(What is expected)
Within the records below, how many lines hold the string "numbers"? State that number and nothing else.

::: Supplied information :::

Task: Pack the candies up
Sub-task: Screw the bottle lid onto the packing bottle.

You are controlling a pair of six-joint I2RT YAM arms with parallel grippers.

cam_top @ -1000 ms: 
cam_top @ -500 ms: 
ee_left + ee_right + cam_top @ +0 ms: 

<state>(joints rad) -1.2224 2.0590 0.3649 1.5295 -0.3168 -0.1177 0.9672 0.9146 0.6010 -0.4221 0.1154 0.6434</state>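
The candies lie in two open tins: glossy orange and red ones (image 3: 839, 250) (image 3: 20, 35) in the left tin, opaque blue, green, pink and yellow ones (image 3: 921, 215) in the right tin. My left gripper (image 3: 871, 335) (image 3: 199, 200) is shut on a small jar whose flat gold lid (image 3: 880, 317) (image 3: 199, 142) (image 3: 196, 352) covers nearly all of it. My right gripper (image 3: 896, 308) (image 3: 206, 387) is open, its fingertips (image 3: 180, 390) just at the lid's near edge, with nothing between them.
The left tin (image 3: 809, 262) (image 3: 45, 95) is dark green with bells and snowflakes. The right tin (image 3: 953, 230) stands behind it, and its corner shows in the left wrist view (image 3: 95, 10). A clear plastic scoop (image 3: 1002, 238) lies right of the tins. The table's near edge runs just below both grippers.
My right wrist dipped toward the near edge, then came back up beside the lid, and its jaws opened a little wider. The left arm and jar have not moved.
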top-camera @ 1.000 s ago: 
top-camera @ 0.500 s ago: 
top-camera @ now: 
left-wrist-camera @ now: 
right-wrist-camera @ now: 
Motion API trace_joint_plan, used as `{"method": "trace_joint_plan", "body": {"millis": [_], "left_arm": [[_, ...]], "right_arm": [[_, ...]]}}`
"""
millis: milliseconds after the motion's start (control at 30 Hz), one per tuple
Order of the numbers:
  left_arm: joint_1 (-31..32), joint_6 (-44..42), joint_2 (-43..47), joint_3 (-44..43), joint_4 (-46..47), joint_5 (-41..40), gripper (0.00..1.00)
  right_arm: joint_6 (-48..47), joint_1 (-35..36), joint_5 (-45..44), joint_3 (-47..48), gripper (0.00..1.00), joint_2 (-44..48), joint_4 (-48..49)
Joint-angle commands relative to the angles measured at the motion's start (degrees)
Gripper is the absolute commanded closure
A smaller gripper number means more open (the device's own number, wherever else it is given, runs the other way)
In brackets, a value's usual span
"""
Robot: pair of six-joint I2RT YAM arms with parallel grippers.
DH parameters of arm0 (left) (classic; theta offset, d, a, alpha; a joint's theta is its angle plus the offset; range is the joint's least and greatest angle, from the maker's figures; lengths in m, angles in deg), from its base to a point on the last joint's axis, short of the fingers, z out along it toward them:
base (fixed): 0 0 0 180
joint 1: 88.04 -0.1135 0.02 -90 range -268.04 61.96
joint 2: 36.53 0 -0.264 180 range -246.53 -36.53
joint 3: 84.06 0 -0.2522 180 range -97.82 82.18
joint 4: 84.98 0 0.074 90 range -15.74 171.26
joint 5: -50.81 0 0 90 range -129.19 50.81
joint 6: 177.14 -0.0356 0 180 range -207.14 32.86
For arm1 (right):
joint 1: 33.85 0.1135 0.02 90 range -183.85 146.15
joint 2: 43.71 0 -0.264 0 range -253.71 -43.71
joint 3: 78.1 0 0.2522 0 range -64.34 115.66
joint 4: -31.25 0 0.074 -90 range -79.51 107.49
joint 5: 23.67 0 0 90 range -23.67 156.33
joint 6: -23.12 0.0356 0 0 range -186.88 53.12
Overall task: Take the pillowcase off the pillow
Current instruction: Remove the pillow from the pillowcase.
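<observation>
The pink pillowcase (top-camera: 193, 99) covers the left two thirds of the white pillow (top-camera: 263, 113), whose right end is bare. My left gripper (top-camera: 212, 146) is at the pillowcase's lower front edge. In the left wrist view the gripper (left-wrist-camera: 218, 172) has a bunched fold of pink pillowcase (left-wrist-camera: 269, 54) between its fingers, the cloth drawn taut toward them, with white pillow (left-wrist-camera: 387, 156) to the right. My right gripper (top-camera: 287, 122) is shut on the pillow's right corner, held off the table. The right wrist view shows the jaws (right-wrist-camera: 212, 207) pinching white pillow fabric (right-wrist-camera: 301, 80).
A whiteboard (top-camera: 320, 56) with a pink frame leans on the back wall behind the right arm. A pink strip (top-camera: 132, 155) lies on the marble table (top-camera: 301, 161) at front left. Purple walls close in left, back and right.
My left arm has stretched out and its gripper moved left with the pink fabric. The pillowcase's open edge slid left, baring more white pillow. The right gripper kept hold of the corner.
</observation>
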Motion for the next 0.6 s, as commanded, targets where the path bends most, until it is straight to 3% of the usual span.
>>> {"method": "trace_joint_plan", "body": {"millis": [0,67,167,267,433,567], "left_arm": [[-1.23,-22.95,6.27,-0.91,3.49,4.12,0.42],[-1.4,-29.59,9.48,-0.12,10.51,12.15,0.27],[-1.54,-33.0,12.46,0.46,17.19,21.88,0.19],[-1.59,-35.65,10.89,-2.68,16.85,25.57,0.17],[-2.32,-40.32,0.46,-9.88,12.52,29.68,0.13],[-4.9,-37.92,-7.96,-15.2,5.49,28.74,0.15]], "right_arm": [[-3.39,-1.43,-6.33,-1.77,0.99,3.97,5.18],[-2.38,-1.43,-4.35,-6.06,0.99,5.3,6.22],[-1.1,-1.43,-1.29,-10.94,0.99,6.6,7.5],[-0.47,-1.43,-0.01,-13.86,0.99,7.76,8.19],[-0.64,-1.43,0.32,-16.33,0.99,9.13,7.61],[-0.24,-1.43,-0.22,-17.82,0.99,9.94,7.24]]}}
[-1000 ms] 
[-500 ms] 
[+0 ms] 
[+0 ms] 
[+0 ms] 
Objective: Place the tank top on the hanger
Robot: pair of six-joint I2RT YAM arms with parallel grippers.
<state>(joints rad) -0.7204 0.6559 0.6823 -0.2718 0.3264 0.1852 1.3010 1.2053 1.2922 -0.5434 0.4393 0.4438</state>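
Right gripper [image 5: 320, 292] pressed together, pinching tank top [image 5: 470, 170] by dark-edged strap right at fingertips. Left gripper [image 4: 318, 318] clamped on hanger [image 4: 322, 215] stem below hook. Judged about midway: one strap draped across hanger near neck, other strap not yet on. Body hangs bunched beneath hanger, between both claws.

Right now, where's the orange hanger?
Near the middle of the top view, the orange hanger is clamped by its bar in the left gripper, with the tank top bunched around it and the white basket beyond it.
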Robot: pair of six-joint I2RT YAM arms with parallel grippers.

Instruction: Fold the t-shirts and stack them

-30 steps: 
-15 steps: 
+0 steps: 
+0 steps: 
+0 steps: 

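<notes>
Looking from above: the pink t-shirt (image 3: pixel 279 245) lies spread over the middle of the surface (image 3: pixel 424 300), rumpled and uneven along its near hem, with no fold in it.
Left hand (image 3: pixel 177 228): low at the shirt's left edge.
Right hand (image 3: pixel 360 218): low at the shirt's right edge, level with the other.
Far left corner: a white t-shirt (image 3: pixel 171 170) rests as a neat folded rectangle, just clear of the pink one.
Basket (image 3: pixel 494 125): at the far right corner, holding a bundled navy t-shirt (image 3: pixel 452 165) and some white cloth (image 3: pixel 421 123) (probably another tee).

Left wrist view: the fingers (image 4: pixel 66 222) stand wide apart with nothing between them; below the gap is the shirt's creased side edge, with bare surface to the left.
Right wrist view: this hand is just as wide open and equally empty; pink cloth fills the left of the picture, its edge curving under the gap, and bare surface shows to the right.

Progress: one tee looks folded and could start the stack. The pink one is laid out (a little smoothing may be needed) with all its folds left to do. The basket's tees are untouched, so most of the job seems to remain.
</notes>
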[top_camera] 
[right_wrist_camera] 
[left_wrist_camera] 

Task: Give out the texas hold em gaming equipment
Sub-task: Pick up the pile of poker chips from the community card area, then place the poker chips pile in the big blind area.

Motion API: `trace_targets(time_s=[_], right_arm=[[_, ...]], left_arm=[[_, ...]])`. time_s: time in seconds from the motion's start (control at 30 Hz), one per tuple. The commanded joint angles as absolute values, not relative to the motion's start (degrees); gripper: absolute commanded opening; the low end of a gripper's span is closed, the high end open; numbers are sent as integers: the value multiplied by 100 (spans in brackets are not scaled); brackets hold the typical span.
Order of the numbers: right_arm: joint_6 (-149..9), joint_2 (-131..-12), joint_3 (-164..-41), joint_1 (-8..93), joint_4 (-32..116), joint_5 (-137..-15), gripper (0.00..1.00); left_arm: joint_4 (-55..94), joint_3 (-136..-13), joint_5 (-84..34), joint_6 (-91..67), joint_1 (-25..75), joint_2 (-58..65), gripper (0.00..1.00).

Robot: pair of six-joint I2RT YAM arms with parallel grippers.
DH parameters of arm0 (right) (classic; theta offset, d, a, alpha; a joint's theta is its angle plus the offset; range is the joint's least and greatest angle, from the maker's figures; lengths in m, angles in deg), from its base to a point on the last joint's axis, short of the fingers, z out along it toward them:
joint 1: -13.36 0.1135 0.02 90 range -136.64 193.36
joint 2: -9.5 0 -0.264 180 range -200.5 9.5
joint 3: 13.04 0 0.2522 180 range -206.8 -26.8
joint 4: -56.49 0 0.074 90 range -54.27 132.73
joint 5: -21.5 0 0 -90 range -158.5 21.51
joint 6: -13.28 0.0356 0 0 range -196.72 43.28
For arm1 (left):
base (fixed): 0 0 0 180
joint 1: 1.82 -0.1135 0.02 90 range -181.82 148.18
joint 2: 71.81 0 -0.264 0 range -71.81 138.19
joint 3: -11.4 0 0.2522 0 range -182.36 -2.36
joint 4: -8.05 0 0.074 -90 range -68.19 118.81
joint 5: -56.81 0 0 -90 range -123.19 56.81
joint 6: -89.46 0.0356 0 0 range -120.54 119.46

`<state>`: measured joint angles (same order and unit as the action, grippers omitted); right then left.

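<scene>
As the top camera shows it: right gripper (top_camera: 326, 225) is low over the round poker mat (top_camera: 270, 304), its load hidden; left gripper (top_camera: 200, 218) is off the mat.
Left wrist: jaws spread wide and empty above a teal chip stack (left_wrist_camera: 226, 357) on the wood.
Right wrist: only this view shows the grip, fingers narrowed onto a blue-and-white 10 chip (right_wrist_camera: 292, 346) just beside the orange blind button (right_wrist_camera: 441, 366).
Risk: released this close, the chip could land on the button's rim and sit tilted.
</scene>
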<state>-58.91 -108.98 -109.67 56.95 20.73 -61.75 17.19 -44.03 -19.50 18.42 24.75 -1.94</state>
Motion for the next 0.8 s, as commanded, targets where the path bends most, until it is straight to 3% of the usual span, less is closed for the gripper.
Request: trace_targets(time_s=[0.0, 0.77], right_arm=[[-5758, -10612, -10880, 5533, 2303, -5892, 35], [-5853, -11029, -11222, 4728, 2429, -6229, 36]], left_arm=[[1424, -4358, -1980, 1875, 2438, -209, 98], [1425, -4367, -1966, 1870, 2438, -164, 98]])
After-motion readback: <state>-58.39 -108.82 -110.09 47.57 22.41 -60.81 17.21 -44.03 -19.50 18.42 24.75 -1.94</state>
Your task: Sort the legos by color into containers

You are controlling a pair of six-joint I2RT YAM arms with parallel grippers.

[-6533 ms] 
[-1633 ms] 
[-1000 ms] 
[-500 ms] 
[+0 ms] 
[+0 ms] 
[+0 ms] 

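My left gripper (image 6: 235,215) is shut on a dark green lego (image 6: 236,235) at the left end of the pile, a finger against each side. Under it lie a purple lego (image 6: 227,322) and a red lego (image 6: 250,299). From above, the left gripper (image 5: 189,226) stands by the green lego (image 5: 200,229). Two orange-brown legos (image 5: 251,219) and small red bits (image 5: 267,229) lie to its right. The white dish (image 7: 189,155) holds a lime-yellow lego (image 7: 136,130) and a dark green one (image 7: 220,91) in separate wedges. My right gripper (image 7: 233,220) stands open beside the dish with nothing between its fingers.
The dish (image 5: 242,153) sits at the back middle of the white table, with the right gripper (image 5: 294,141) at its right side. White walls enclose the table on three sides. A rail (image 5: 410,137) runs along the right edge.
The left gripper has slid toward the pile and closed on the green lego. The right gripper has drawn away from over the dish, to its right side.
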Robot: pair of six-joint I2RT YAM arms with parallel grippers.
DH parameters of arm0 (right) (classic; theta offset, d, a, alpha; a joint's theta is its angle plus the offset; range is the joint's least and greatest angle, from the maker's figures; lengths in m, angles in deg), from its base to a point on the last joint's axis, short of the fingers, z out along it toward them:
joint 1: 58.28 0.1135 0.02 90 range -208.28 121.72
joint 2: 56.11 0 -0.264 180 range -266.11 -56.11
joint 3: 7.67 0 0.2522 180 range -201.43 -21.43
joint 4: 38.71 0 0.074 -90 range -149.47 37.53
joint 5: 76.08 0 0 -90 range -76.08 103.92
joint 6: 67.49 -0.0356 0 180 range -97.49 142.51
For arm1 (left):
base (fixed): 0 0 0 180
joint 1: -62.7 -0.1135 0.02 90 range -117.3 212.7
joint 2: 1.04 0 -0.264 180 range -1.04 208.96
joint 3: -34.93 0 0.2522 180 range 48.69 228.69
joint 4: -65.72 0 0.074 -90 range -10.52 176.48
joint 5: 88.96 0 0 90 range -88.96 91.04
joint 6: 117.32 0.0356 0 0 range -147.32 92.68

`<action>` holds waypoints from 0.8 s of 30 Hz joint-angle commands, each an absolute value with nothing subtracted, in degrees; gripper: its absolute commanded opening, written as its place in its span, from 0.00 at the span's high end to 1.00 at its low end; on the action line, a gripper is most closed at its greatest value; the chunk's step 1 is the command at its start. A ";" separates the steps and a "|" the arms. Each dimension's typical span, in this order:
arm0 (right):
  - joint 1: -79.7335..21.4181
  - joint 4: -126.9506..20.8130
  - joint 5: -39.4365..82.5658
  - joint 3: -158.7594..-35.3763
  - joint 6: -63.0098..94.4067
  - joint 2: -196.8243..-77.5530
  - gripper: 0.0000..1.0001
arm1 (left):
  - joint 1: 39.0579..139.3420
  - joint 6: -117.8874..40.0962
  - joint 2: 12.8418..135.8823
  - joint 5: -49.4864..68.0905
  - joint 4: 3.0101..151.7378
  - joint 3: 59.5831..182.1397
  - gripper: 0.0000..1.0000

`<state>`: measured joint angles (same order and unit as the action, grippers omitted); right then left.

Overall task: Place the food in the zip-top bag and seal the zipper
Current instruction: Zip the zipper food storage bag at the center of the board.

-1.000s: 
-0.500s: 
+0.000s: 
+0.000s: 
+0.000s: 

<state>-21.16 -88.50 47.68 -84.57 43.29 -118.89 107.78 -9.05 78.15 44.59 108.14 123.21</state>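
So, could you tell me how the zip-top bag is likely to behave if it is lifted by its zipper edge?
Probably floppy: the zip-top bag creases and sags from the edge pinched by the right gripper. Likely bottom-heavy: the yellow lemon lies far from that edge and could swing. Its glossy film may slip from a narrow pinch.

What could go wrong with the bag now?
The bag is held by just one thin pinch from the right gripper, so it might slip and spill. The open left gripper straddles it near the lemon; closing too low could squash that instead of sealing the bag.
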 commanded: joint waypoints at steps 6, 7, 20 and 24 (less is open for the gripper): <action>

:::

(The answer)
3